James, 60, made her opposition to Trump clear in public statements during her campaign, calling him incompetent, ill-equipped and "an embarrassment to all that we stand for."
"I'm running for attorney general, because I will never be afraid to challenge this illegitimate president when our fundamental rights are at stake," she said last fall in an op-ed video for NowThis. "He should be charged with obstructing justice. I believe that the president of these United States can be indicted for criminal offenses and we would join with law enforcement and other attorneys general across this nation in removing this president from office."
"It's important that everyone understand that the days of Donald Trump are coming to an end," she says later in the video.
James' declaration that Trump is "illegitimate" and her suggestion that his days in office are coming to an end could raise concerns about her ability to be impartial, wrote Chuck Rosenberg, a former US attorney, senior FBI official and chief of the Drug Enforcement Administration, in an article on the blog Lawfare.
Rosenberg argued James' comments before taking office "demonstrate a prejudgment of the facts and a political predisposition to the issues she now must manage apolitically and dispassionately."

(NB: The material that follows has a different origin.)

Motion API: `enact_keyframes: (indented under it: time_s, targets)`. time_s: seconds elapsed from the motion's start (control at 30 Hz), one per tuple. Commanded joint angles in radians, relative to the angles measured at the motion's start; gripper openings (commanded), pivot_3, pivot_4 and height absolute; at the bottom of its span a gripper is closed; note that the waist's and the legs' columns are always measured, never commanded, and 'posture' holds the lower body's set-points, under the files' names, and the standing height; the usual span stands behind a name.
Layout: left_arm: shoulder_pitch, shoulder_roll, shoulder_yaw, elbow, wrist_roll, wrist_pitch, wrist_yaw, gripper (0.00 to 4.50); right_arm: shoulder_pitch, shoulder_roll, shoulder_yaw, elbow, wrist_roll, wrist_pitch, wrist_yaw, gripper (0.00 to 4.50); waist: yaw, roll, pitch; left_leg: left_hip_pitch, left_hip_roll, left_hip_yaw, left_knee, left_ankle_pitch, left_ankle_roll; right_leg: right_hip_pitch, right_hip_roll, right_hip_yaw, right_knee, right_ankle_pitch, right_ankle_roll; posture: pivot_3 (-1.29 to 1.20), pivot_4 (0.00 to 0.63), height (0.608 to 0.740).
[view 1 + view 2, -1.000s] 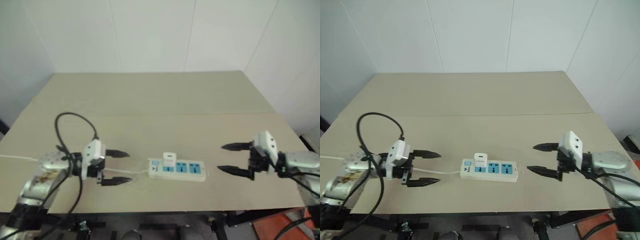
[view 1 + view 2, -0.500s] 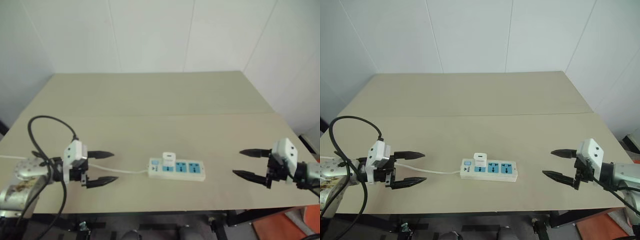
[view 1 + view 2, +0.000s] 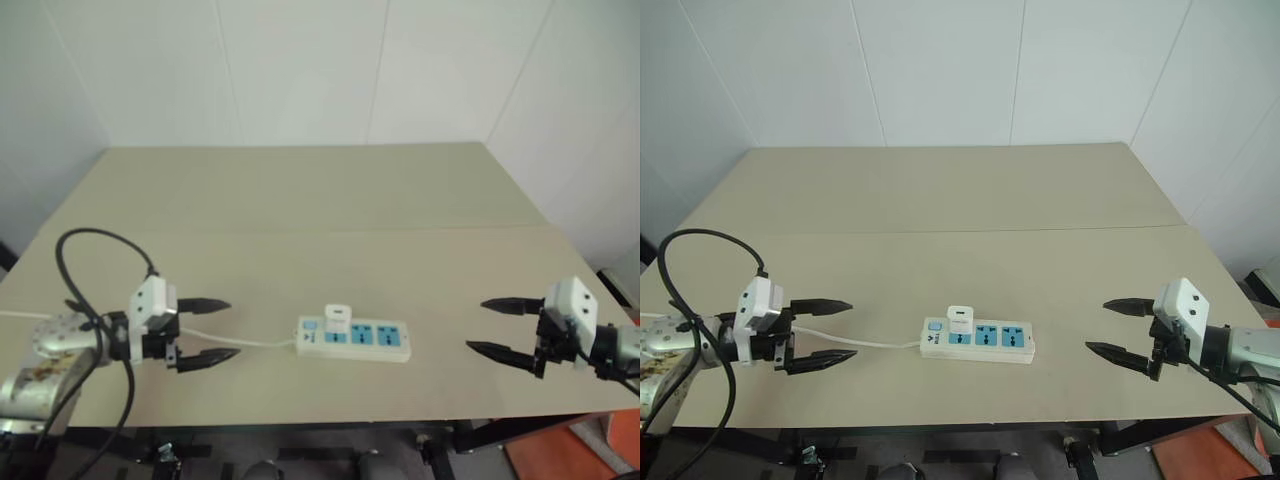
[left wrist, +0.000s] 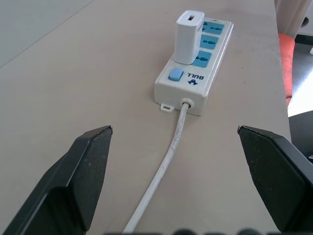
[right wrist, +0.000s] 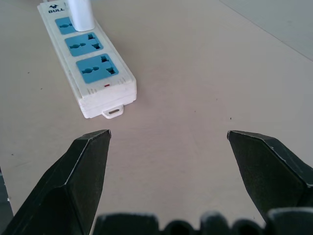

He suggested that James consider recusing herself or, at a minimum, stop talking about the planned investigations.
"The choice is hers, but she ought to fully and deeply appreciate that injudicious comments undermine her office and her cases -- legally and factually -- and will call into question, in the public eye, the credibility of her work," he wrote.
Andrew G. Celli, Jr., a New York-based lawyer at Emery Celli Brinckerhoff & Abady LLP who worked with James when she was assistant attorney general, said he believes James will follow the facts.
"As attorney general, she is going make decisions based on what the evidence supports and where it takes her -- if it takes her anywhere," Celli said. "She'll make those decisions on the merits."
The Howard University Law School-educated lawyer previously served as an assistant attorney general and a public defender. She was New York City's public advocate and was a city council member for nearly a decade before that, building a reputation as a fighter for the interests of ordinary New Yorkers.
In addition to going after Trump, James campaigned on promises to tackle Wall Street abuses, protect immigrants' rights, fight the opioid epidemic and rein in abuses by law enforcement.
Lisa Gilbert, vice president of legislative affairs at the nonprofit advocacy group Public Citizen, said James' past rhetoric could give her critics " some success in the court of public opinion."
But Eric Soufer, who served as director of communications and senior counsel for policy under Schneiderman, said while politics may make James' job more challenging, they are unlikely to harm any case she brings.
"I don't think it's going to torpedo any of her cases, based on what she's said already, but because these cases are in a politically charged environment they can make the day-to-day work of litigation more challenging. It was true for her predecessor too," Soufer said.
Soufer suggested one of James' biggest challenges will be managing the expectations of New Yorkers eager see her fulfill her promise to take down the President.
"The most difficult challenge will be the battle of unrealistic expectations. I think that the attorney general and her team will be able to hit a grand slam in the courts in a lot of these investigations, but there will certainly be a segment of progressives that won't be satisfied with anything other than removal from office,' he said. "In my experience, that can drive any attorney general crazy."